Dr. Mark Socinski, University of Pittsburgh Medical Center, defines the three compartments in stage III (locally advanced) NSCLC, each of which must be treated.
When I see a patient with stage III disease, I am thinking about how I’m going to potentially cure these patients, because I believe, in a good performance status patient, the long term goal should be a cure of the disease. Now, having said that, there are three major compartments that I am concerned about in this patient population.
As I say to my patients, we have to first devise a strategy that’s going to control and eradicate the disease in the chest — obviously, in stage III disease you typically have a lung primary with mediastinal involvement — and what’s the best strategy to eradicate the disease that you can see in the chest?
The second issue is, almost all patients with stage III disease have what we refer to as micrometastatic disease. You have to think about controlling the systemic micrometastatic disease, and that really falls under the responsibility of systemic chemotherapy, in this particular setting.
So, local/regional control and distant systemic control are the first two issues. A third issue in this patient population is the central nervous system. We know that if we control the first two compartments effectively and seemingly, potentially cure a patient, that up to a third of patients may relapse in the brain itself. Some of those patients with limited relapse and aggressive brain treatment can be salvaged at this point, but it is a huge challenge.
There is some evidence that whole brain radiotherapy, prophylactically, can reduce that risk.
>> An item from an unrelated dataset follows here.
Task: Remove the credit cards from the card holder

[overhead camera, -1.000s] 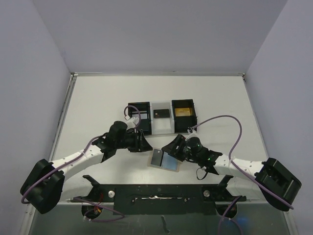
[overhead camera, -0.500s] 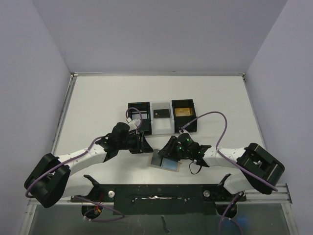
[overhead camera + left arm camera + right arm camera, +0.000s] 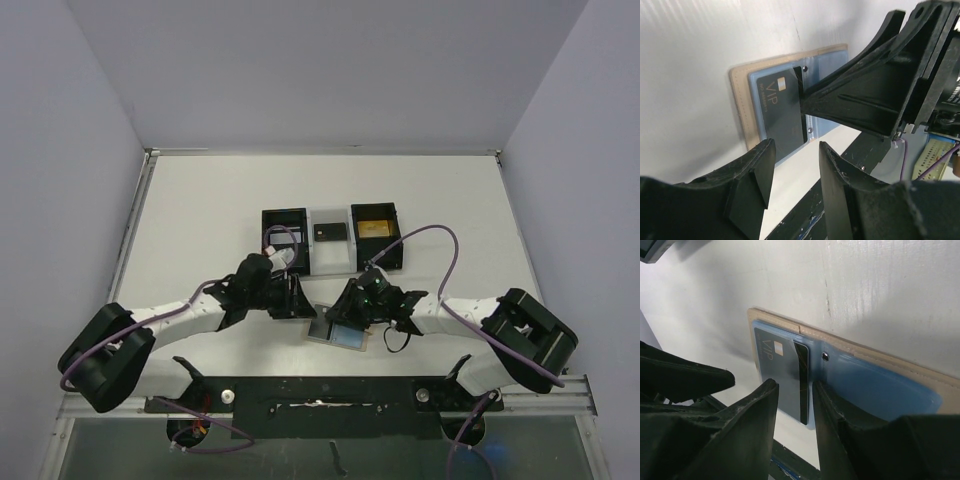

However, it’s not clear that it leads to an overall survival advantage, so it’s not considered part of the standard of care, and there are many issues about how to adequately follow patients: how often should you go looking for recurrence in the brain with MRI screening and that sort of thing. So, there are no agreed upon guidelines for this, however, I think each individual physician kind of has their own guidelines in terms of how often they would check an MRI to see if they can diagnose CNS disease early, and perhaps eradicate it with the usual treatments we have for that condition. Of course, that would render the patient stage IV at that time, which really is a whole other set of circumstances that we deal with.